Operators of Dridex and Locky Trojans use new AndroMut loader

Experts of the Proofpoint company found that the Russian-speaking hack group TA505 switched to using the new loader, AndroMut.

It is believed that this grouping existed at least since 2014 and is associated with such large-scale malicious campaigns as the distribution of Drirex and Shifu bankers, Locky cryptographer, as well as the extortionists Philadelphia and GlobeImposter, ServHelper backdoors and FlawedAmmyy.

Now experts noticed that in June 2019, hackers began to use the new AndroMut bootloader written in C++ to distribute RAT FlawedAmmyy.

“Proofpoint research discovered AndroMut download malware that is referred as “FlawedAmmyy.” FlawedAmmyy is a full-featured RAT that was first observed in early 2016 and is based on the leaked source code of a legitimate shareware tool, Ammyy”, — said researchers.

At the same time, researchers discovered that the new loader pretty much resembles the famous Andromeda malware family, which in 2017 formed one of the largest botnets in the world.

Proofpoint analysts suggest that TA505 members may use leaked Andromeda source codes, or one of the creators of the botnet collaborates with the grouping.

Application of AndroMut was recorded in two different campaigns: the first one touched users from South Korea, the second is aimed at financial institutions in Singapore, the United Arab Emirates and the United States. AndroMut is used as the first stage of the attack: the attackers spread fishing emails with malicious attachments HTM and HTML. Those, in turn, lead to Word or Excel files containing malicious macros. After opening such a file, AndroMut and then FlawedAmmyy penetrate the victim’s machine.

Researchers note that AndroMut uses several methods of protection against analysis. So, the malware checks if it is in the sandbox, examines the process names, pays attention to the movements of the mouse cursor, searches for the Wine emulator and debuggers, and also clears the memory after using important data.

“Over the last two years, Proofpoint researchers observed TA505 and a number of other players focused on downloaders, RATs, information stealers, and banking Trojans. With this new June 2019 push, commercial banking verticals in the United States, UAE, and Singapore appear to be the primary targets as part of TA505’s usual “follow the money” behavioral pattern. The new AndroMut downloader, when combined with the FlawedAmmy RAT as its payload appears to be TA505’s new pet for the summer of 2019”, — report Proofpoint specialists.
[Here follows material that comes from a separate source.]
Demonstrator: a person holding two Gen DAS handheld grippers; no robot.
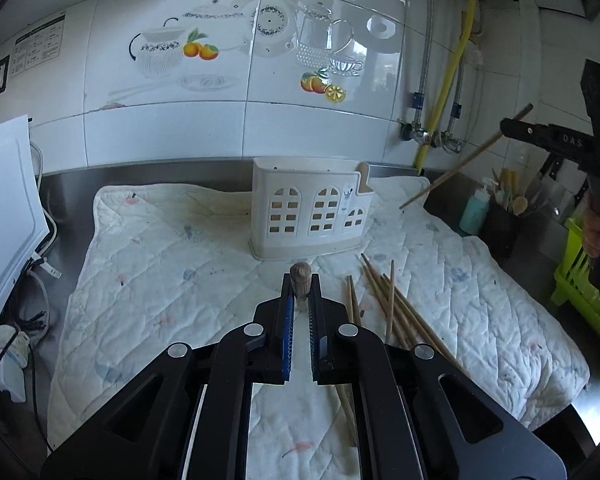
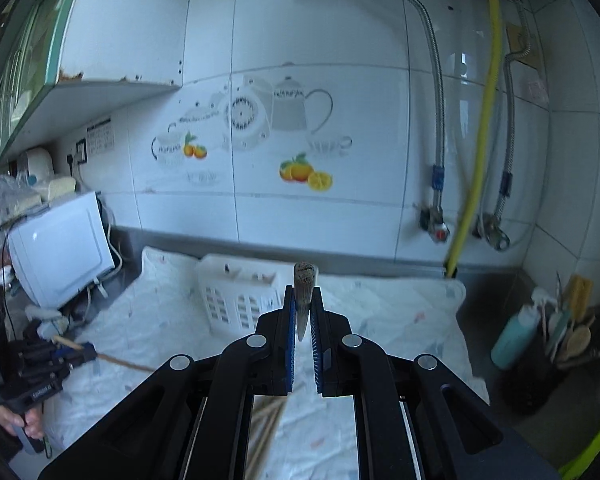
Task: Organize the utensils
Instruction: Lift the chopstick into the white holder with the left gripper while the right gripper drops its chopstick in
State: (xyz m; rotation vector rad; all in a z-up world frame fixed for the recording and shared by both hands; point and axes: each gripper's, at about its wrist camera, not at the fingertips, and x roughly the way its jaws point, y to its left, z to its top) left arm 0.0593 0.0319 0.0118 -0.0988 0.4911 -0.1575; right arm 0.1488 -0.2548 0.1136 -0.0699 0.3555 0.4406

Additionally, Trend Micro experts published a report on the latest TA505 campaigns this week. Researchers not only paid attention to the new grouping loader (Trend Micro analysts gave him the name Gelup), but also described another new tool in the hacker’s arsenal, FlowerPippi malware.

Read also: The new version of the Dridex banker slipping from antiviruses

FlowerPippi also has loader and backdoor capabilities, so, it can be used to deliver additional malware to an infected machine. According to Trend Micro, this backdoor is also used to collect and steal information, and to execute arbitrary commands that it receives from the management server. All technical details about FlowerPippi can be found in a separate expert report.